▶ **Activity**
Under this line sits a listing. Repeat exactly and only its lines from the one holding "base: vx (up" through the one holding "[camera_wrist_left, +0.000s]"; skip pictures.

▶ **Data to use**
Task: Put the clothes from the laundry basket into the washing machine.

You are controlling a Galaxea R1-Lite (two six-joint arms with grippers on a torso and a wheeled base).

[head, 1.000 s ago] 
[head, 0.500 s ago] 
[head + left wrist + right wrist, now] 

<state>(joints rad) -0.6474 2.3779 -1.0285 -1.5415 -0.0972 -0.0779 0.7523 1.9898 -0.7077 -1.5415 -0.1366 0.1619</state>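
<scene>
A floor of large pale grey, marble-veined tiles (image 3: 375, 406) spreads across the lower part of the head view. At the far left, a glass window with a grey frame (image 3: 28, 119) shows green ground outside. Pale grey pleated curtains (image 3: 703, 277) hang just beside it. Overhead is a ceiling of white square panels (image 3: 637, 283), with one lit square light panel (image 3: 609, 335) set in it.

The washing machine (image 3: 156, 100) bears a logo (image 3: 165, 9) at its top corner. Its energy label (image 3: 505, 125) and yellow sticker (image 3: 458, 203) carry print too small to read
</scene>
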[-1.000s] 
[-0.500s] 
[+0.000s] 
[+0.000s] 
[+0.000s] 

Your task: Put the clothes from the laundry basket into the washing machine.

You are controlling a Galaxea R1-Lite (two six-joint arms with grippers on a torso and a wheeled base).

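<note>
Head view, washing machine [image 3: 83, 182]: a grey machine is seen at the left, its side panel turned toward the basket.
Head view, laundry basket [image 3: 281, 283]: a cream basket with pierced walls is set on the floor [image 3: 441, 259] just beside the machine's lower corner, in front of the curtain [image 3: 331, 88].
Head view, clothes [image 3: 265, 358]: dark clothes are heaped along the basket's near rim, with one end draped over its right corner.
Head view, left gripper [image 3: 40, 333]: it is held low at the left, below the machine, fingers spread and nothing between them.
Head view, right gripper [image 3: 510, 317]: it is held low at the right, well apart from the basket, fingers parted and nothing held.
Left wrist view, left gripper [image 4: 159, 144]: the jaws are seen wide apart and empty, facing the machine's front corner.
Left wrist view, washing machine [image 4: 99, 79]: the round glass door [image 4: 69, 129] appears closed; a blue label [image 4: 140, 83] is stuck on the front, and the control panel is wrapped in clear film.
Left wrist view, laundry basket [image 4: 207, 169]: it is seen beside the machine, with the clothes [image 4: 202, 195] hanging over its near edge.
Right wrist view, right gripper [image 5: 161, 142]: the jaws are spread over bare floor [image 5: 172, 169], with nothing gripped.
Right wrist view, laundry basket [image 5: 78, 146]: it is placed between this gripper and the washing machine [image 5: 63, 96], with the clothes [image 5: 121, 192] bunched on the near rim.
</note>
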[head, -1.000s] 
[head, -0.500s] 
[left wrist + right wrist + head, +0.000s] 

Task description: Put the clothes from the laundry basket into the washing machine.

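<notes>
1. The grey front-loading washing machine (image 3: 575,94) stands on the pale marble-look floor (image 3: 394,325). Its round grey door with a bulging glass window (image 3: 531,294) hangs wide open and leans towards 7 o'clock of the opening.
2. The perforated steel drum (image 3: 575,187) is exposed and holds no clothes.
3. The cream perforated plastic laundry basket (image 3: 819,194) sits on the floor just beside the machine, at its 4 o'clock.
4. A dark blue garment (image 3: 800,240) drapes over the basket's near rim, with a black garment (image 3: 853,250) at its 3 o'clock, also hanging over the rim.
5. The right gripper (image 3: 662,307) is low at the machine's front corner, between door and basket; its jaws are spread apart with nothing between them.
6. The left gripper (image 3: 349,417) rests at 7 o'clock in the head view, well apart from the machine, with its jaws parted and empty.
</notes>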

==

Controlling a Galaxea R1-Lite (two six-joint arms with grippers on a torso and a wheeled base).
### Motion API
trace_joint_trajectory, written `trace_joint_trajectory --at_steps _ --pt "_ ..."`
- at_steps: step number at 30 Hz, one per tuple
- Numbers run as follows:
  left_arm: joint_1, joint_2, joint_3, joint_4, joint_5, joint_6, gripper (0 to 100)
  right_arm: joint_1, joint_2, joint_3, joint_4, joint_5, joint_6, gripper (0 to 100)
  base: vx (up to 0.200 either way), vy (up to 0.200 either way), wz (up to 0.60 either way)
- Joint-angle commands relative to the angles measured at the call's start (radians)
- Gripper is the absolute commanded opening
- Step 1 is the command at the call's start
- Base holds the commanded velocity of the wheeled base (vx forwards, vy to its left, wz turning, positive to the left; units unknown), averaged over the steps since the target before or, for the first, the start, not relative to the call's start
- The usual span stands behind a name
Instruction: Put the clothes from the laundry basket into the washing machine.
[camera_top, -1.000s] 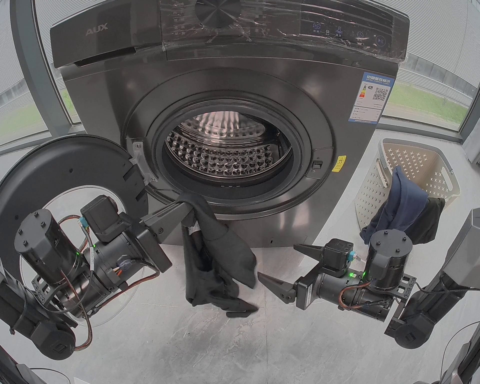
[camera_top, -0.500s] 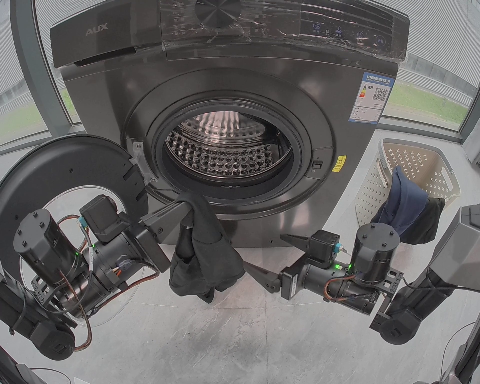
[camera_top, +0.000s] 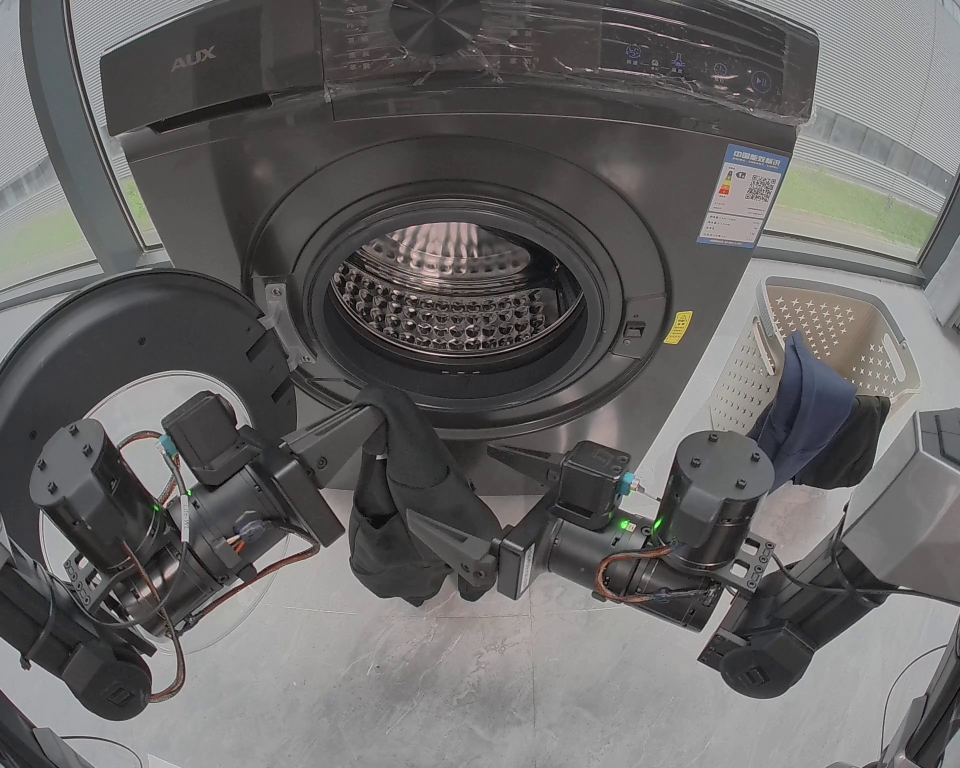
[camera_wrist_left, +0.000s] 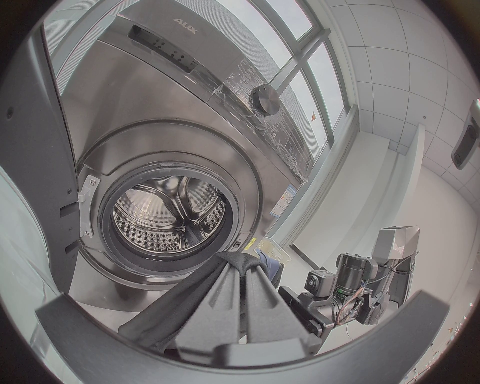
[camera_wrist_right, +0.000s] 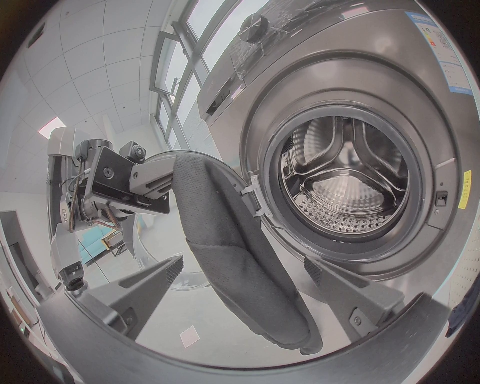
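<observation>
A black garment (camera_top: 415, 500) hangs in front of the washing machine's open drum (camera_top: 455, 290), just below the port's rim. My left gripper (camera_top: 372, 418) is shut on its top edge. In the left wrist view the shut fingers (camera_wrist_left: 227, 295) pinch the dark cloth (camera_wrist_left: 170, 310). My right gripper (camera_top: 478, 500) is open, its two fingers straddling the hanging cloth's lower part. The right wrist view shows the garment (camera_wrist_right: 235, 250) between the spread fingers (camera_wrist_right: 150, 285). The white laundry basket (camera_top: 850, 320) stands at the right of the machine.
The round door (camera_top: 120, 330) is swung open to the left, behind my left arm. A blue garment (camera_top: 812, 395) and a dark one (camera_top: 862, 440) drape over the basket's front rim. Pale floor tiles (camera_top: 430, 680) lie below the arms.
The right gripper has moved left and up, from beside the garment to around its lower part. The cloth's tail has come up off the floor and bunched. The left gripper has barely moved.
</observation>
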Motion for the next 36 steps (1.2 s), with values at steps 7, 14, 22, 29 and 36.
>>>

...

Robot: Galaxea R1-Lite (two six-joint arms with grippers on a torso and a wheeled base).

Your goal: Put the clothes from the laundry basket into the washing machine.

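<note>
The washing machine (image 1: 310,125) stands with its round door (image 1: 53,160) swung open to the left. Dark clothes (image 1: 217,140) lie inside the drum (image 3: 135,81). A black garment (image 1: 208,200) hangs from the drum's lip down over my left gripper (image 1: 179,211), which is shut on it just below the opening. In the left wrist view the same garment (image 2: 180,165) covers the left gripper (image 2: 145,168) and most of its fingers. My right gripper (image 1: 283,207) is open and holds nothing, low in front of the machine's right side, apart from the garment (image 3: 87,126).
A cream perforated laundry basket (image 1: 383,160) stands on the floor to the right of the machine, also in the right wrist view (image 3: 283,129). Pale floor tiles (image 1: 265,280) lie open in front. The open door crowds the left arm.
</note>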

▶ **Written response**
  base: vx (up to 0.200 either way), vy (up to 0.200 either way), wz (up to 0.60 either way)
- Joint-angle commands relative to the angles measured at the call's start (radians)
- Gripper is the absolute commanded opening
- Step 1 is the command at the call's start
- Base holds the commanded velocity of the wheeled base (vx forwards, vy to its left, wz turning, positive to the left; units unknown), averaged over the steps since the target before or, for the first, the start, not relative to the call's start
- The usual span stands behind a name
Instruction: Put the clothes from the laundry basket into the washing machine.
[camera_top, -1.000s] 
[camera_top, -0.500s] 
[camera_top, +0.000s] 
[camera_wrist_left, +0.000s] 

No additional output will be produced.